Clearly, it was a book made for a movie and Phil Marlowe's was a role begging to be played by Humphrey Bogart. It all duly happened in 1946 when Bogart's trench-coated casual masculinity crashed with devastating effect with the delectable blonde look of Lauren Bacall. The screenplay was written by, among others, none other than William Faulkner.

Stylish language

The style element of The Big Sleep comes firstly, from the icy cool voice of the narrator and then largely from the use of language. With amazing ease, Chandler strews similes and one-liners across the pages until it begins to seem completely natural. The first blonde who enters the book is seen to have “little sharp predatory teeth, as white as fresh orange pith and as shiny as porcelain.” She is the same one whose face falls “apart like a bride's pie crust” and into whose eyes, when he brushes aside her literally naked advances, doubt creeps in “noiselessly, like a cat in long grass stalking a young blackbird.” Plants have stalks “like the newly washed fingers of dead men” and dry white hairs cling to the scalp of an old man “like wild flowers fighting for life on a bare rock.”

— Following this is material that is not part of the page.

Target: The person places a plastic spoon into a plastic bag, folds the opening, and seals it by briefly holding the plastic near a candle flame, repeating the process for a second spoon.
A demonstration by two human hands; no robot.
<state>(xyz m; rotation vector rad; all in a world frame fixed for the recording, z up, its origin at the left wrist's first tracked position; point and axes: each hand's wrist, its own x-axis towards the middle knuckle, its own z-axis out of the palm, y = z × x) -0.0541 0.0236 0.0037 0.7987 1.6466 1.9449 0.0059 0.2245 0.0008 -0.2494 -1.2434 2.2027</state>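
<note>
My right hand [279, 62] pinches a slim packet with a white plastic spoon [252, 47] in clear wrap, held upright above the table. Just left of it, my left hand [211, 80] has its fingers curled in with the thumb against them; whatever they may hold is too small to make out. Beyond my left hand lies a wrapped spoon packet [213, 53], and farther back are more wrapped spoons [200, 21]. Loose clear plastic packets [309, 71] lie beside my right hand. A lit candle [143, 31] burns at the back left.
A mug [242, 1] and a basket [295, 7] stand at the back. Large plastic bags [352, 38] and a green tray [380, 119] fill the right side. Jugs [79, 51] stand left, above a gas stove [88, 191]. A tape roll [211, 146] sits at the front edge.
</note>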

The same old man, weak and dying, uses “his strength as carefully as an out-of-work showgirl uses her last good pair of stockings.” Bubbles rise in a glass “like false hopes”, the lady's “breath is as delicate as the eyes of a fawn” and blood begins to move around in him “like a prospective tenant looking over a house.”

And I have saved some of my favourite one-liners for the end: first: “She was as sore as an alderman with the mumps”; two: “It seemed like a nice neighbourhood to have bad habits in.” and three: “Dead men are heavier than broken hearts.”